If someone read those books, wouldn't they then know the same information another person could get by reading them?
 
Hello Pityocamptes

Your cal's are to low your body burns about 2200 aday.
Work on the muscles that you want to inprove on and maintain a proper diet and the fat will come off.
If you start Cardio do it in the morning before you eat for an hour. Take your Xenadrine 30 min's before your Cardio.


HumanShell your right but i think that we only get what we want from it. That's why so many people have different views on a book, movie or what ever.
 
gy said:
Two questions: the caloric limit of 10cals/lb is that for total body weighy or lean body weight?
And if the person is unable or unwilling to do cardio could that caloric limit drop to 9 or 8 cals/lb? Thanks.

There was a discussion over on MFW on this, and Elzi Volk quoted some studies indicating it is total body weight, and NOT lean.

You can check it out here:

http://groups.google.com/[email protected]

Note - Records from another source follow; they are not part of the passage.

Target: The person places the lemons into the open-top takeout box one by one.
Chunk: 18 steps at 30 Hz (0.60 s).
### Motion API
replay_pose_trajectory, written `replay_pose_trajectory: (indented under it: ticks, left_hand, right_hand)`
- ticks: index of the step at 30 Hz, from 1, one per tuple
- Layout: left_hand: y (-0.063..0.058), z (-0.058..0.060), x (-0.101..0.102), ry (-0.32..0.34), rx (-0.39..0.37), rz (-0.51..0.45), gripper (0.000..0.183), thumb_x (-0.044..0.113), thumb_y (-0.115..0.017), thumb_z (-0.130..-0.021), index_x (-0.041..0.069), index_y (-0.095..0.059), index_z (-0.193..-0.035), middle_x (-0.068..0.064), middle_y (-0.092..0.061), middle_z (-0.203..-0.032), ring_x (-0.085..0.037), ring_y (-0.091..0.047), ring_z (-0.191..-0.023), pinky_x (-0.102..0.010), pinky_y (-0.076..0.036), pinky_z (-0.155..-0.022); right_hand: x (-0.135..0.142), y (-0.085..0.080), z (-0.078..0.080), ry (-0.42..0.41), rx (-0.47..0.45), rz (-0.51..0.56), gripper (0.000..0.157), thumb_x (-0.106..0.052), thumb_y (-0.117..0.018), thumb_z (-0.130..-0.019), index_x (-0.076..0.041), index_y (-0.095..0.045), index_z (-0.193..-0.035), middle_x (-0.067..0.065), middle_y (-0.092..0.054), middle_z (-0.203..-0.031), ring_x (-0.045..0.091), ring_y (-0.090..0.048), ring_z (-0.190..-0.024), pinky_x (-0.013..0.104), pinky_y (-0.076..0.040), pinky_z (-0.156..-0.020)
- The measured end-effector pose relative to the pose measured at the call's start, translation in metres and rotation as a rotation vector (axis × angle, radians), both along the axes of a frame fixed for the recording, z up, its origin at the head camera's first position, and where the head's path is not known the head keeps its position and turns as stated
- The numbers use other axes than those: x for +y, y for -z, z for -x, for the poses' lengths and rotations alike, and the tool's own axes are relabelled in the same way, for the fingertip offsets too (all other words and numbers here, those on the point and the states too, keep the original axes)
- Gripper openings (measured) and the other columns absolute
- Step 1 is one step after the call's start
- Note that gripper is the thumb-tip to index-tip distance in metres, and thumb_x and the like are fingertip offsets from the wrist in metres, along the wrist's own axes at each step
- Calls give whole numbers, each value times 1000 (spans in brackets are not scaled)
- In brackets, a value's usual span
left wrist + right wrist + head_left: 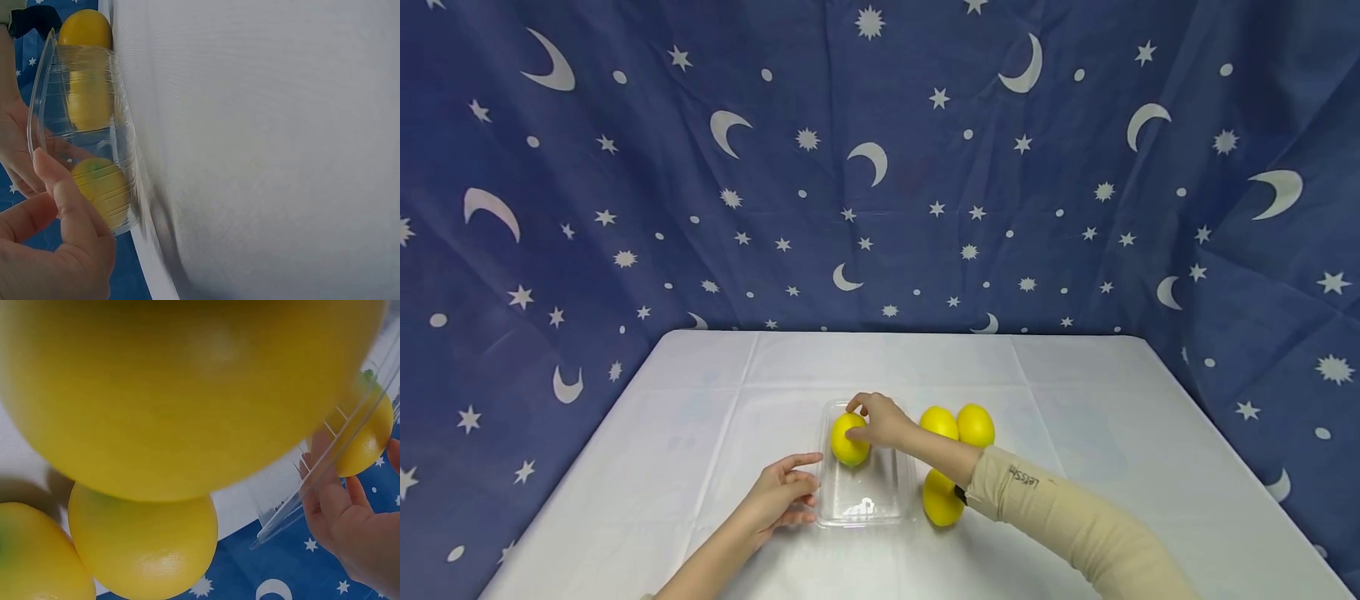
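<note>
Right hand [883, 421] was clamped on one lemon [844, 452], thumb and fingers curled round it, with the fruit directly below the fingertips, inside the far end of the clear plastic tray [880, 487]. Couldn't tell whether the tray floor carried its full weight. Left hand [782, 496] had its fingers apart and fairly straight, held nothing, and sat at the tray wall just to its right; contact looked light. Tray lay on the bench [1075, 450], under the right hand. Two lemons [975, 426] sat to the right of that hand, beyond its wrist; a third lemon [942, 504] sat on the near side, partly hidden by the wrist. My read: best practice was to seat the fruit softly against the end, steady the light tray with the left fingers without flexing it, release straight up, and keep the forearm off the neighbours.
</note>
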<state>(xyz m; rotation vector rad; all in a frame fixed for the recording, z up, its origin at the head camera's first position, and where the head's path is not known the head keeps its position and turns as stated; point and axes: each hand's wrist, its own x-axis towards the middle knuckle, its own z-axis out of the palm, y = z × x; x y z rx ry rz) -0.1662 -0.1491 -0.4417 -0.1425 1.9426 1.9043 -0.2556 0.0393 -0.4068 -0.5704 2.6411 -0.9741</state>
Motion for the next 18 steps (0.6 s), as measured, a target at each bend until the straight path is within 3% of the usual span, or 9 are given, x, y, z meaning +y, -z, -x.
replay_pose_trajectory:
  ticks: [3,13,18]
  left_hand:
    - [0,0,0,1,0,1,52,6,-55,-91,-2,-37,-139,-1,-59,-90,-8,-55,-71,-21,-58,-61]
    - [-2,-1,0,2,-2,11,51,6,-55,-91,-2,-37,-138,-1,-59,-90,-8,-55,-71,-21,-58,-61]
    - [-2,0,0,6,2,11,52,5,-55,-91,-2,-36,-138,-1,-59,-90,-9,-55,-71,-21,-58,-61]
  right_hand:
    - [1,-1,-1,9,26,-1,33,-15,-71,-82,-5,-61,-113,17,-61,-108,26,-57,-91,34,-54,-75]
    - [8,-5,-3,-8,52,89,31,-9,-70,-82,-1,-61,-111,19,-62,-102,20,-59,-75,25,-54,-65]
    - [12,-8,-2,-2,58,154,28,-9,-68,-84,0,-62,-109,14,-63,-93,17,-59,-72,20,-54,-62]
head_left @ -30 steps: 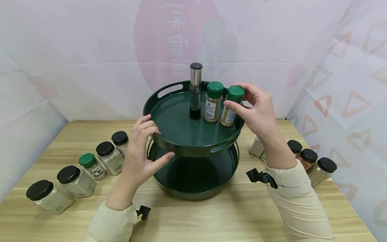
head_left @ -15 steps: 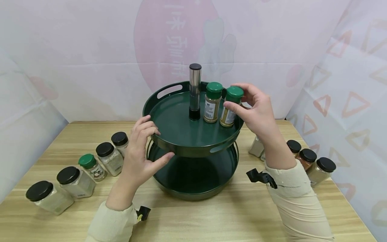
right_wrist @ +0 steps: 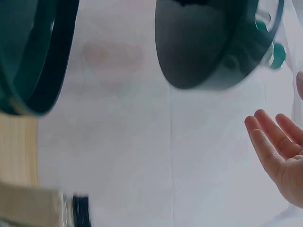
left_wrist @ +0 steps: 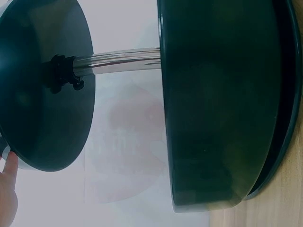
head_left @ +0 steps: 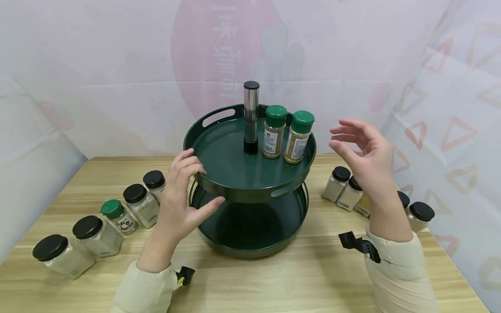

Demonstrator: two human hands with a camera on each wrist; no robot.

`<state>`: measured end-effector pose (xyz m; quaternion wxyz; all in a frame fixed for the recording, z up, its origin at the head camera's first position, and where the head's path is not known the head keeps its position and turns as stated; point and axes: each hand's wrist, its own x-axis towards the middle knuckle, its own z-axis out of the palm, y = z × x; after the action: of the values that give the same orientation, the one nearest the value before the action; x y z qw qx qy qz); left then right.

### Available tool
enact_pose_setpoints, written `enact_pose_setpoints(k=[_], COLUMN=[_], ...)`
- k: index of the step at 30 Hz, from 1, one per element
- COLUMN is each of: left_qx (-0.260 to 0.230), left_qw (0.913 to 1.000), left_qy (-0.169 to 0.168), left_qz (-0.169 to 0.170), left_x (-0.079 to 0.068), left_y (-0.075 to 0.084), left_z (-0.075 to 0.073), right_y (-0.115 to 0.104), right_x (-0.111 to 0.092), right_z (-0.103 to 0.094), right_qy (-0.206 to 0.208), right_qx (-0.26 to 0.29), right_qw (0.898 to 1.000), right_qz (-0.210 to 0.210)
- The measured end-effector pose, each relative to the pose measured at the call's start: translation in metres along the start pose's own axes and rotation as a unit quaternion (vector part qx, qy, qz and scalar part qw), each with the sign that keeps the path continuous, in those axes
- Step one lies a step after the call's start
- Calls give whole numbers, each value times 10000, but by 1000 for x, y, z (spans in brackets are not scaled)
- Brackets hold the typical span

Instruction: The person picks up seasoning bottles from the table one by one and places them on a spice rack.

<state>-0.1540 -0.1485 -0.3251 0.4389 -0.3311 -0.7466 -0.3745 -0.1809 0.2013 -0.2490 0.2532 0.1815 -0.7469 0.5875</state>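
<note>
A dark green two-tier turntable rack stands at the centre, with an upper tray (head_left: 223, 161) and a lower tray (head_left: 254, 226) on a chrome post (head_left: 251, 113). My left hand (head_left: 182, 200) holds the upper tray's left rim, fingers over the edge and thumb at the outer wall. Two green-capped spice jars stand upright on the upper tray, right of the post: the inner jar (head_left: 272, 134) and the outer jar (head_left: 298, 141). Apart from the outer jar, to its right, my right hand (head_left: 369, 158) hangs in the air with relaxed fingers, holding nothing.
On the left of the wooden table (head_left: 250, 287) several jars form a slanting row, one a green-capped jar (head_left: 119, 216) among black-capped ones. More black-capped jars (head_left: 335, 184) stand at the right, partly behind my right forearm. A printed cloth (head_left: 129, 78) hangs behind.
My right hand has let go of the outer green-capped jar and moved right, away from it. The jar stays on the upper tray. My left hand remains on the rim.
</note>
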Motion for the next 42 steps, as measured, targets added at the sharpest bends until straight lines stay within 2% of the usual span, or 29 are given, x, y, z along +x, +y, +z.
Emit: enact_pose_setpoints(k=[6, 10, 20, 23, 25, 27, 30, 36, 42], left_qx=[3, -10, -37, -32, -30, -19, -43, -51, -42], left_qw=[10000, 10000, 10000, 10000, 10000, 10000, 10000, 10000, 9999], left_qy=[-26, -24, -19, -2, 5, 27, 76, 69, 99], left_qz=[-16, -1, 12, 18, 36, 38, 16, -3, 5], left_x=[1, 0, 1, 0, 0, 0, 0, -1, -1], left_y=[1, 1, 0, 0, 0, 0, -1, -1, -1], left_z=[0, 0, 0, 0, 0, 0, 2, 4, 4], right_y=[8, 17, 43, 50, 55, 59, 63, 71, 83], right_x=[-12, -21, -47, -57, -63, -68, -72, -77, -81], right_z=[-30, -54, -116, -131, -140, -147, -155, -171, -182], right_qy=[481, 601, 159, -40, -149, -334, -654, -996, -1470], right_qx=[619, 973, 985, 394, -392, -1259, -2239, -2764, -2844], right_qw=[9969, 9934, 9950, 9988, 9977, 9879, 9651, 9438, 9278], right_qz=[105, 103, 92, 280, 534, 844, 1194, 1516, 1917])
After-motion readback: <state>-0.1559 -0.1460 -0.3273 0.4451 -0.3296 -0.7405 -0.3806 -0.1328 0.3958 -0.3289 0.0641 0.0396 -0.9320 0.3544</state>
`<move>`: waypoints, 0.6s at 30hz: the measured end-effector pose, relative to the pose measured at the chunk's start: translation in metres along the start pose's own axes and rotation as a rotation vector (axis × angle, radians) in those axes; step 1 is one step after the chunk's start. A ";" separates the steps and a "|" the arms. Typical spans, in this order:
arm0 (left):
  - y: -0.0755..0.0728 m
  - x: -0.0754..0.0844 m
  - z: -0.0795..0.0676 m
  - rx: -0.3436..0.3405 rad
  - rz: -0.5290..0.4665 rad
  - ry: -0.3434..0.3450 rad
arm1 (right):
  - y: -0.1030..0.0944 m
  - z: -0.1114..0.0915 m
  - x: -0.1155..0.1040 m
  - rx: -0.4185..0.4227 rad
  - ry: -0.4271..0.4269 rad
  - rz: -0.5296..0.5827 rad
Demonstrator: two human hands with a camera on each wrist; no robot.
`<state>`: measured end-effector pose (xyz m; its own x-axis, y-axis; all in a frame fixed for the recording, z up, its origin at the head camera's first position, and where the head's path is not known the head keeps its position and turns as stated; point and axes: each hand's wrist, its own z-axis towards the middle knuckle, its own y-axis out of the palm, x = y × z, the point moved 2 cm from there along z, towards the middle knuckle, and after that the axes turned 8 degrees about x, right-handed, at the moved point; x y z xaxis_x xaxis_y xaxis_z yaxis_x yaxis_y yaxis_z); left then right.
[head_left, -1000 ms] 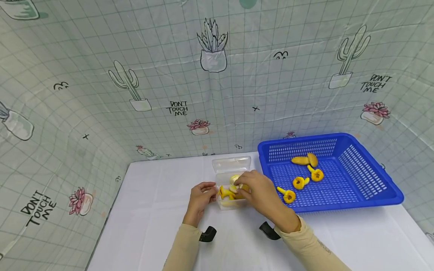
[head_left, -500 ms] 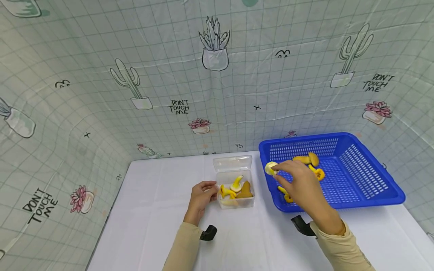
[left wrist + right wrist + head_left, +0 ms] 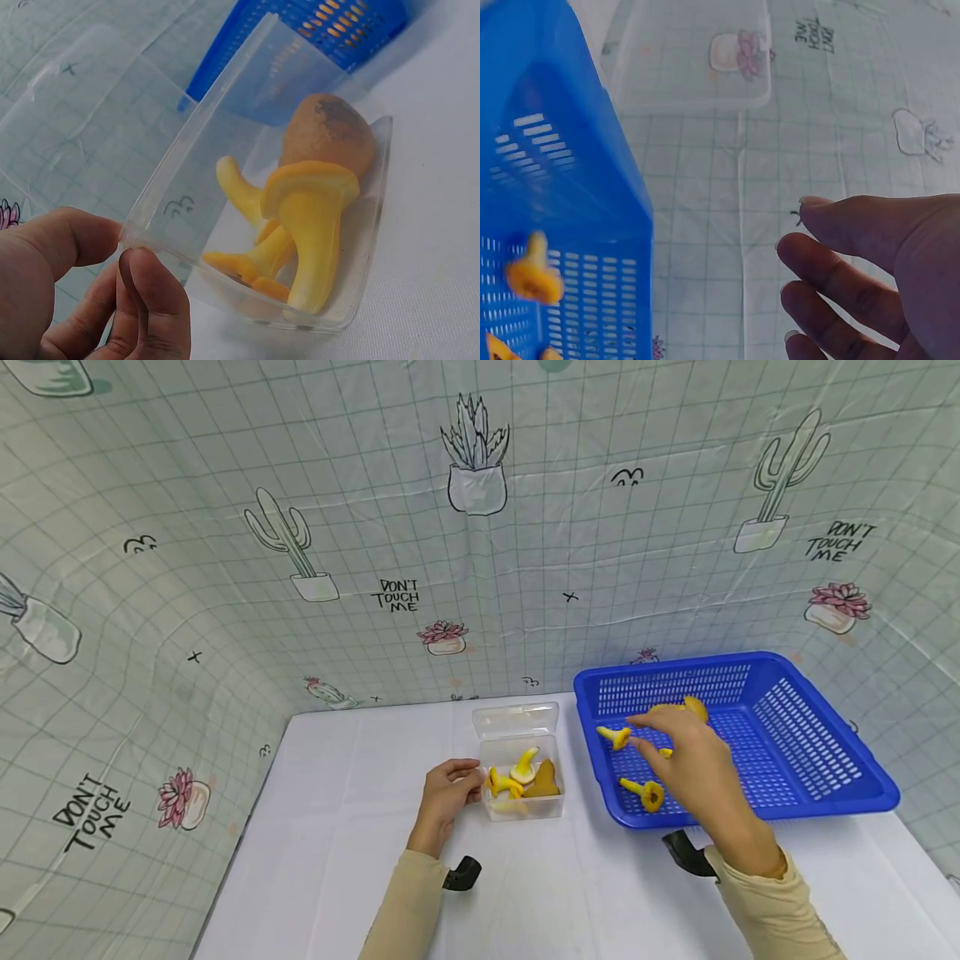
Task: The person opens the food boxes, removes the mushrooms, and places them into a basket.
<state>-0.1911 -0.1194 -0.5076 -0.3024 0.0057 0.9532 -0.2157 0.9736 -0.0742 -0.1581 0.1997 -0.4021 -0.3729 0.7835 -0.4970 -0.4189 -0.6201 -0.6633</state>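
Note:
My left hand (image 3: 448, 795) pinches the left rim of a clear plastic box (image 3: 169, 176) between thumb and fingers. Inside the box lie yellow mushrooms (image 3: 311, 240) and a brown mushroom (image 3: 330, 135); its lid (image 3: 516, 721) is flipped back. Over the left part of a blue basket (image 3: 832, 743), my right hand (image 3: 686, 764) holds nothing, its thumb and fingers apart. Just left of those fingertips is a yellow mushroom (image 3: 615, 737), within the basket's outline; whether it touches the floor I cannot tell. Another yellow mushroom (image 3: 647, 795) lies near the basket's front wall.
A brown mushroom (image 3: 695, 707) sits toward the basket's back, partly behind the right hand. Both box and basket stand on a white-covered table (image 3: 337, 827). A patterned curtain (image 3: 360, 527) rises behind and at the sides. Black curved pieces (image 3: 462, 873) jut from both wrists.
My right hand has moved right from the box to above the basket, carrying a yellow mushroom, and has let it go. The left hand stays at the box.

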 end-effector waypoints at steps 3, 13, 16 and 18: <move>0.000 0.000 0.000 -0.001 0.005 -0.001 | 0.005 -0.004 -0.005 -0.007 -0.028 0.006; 0.000 0.001 0.000 -0.004 0.000 0.004 | 0.033 -0.015 -0.027 -0.086 -0.086 0.047; 0.000 0.001 0.000 -0.001 0.002 -0.001 | 0.043 -0.017 -0.033 -0.109 -0.096 0.058; 0.000 0.000 -0.001 0.001 0.003 -0.003 | 0.049 -0.018 -0.037 -0.125 -0.100 0.055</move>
<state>-0.1906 -0.1190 -0.5071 -0.3058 0.0083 0.9521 -0.2159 0.9733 -0.0779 -0.1504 0.1411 -0.4267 -0.4752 0.7371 -0.4806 -0.2921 -0.6473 -0.7040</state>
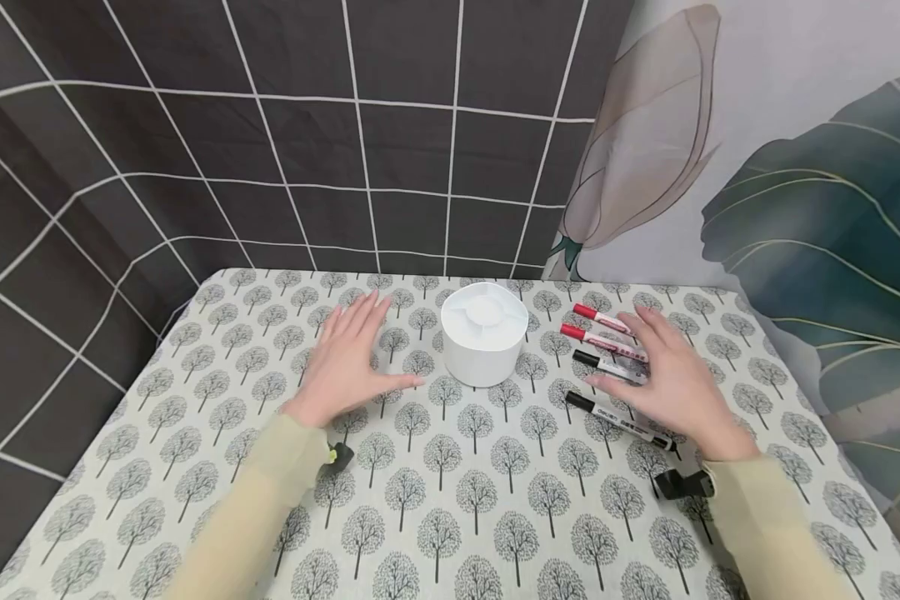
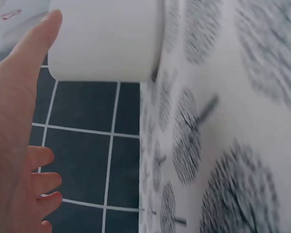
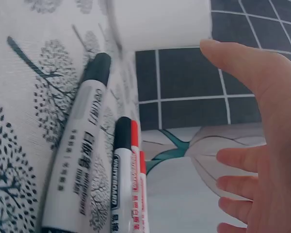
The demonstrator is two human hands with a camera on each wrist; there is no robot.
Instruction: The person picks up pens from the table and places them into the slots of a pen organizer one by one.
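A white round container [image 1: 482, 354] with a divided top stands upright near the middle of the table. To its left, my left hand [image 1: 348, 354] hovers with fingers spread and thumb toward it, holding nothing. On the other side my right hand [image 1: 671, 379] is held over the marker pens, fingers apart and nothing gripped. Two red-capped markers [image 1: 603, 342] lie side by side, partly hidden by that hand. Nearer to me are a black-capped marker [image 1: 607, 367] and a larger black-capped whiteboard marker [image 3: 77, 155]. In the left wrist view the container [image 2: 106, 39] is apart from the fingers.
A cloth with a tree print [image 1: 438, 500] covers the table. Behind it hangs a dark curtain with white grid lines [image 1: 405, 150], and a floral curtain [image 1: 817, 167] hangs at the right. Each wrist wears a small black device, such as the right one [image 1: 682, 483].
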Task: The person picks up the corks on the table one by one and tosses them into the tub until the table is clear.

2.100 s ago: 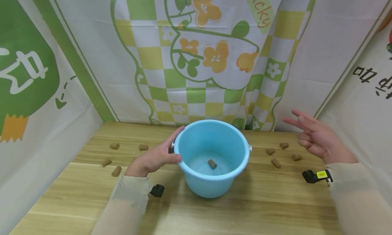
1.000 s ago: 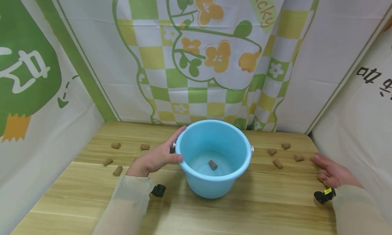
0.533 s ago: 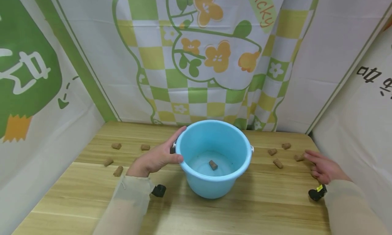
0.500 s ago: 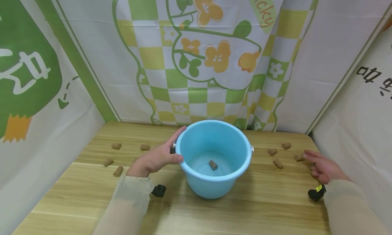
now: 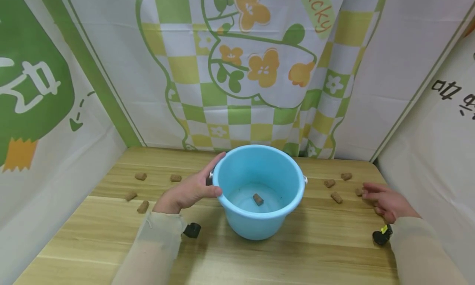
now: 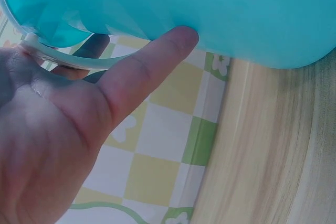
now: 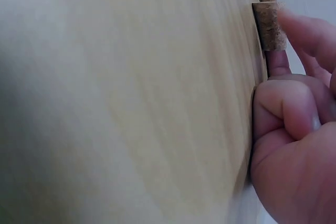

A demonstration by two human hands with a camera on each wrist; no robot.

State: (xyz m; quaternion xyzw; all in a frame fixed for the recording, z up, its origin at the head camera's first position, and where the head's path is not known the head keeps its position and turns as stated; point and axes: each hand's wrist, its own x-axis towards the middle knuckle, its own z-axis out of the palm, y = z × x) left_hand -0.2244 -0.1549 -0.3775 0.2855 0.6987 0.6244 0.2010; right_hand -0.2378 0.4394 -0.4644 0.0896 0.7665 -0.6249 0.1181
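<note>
I have the bucket (image 5: pixel 254 227) on the table (image 5: pixel 315 256) before the curtain (image 5: pixel 261 122), one cork (image 5: pixel 258 199) in it, four corks (image 5: pixel 142 207) lying to its left and four more corks (image 5: pixel 336 197) to its right.

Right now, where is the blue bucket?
In the head view, the blue bucket stands on the table at lower middle, with the left hand holding its left side and one cork inside.

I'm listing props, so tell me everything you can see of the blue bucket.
The bucket is light blue, round, open-topped and apparently plastic, with a thick rim and narrowing downward. White fittings sit at both sides; a white handle strip shows in the left wrist view. It stands upright on the wooden table, one cork lying inside, the left hand touching its left side.
</note>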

In any case, remember these are just estimates and starting points. Everyone is different, and you may need to adjust this to your own situation after tracking for a week or two.
 
diamonddiceclay--


I just read what I typed above, and instead of editing it to cover my tracks in hopes that you haven't read it yet, I thought I'd go ahead and throw you an apology. The tone of my reply sounds as if I jumped on your case again. I didn't mean for it to come out that way. I just meant that anyone can gain "knowledge" from reading a book. They can then spread that to other people without having them read the book. Please, don't take it the wrong way. And check your PM's, I sent you a message yesterday about that GHB article.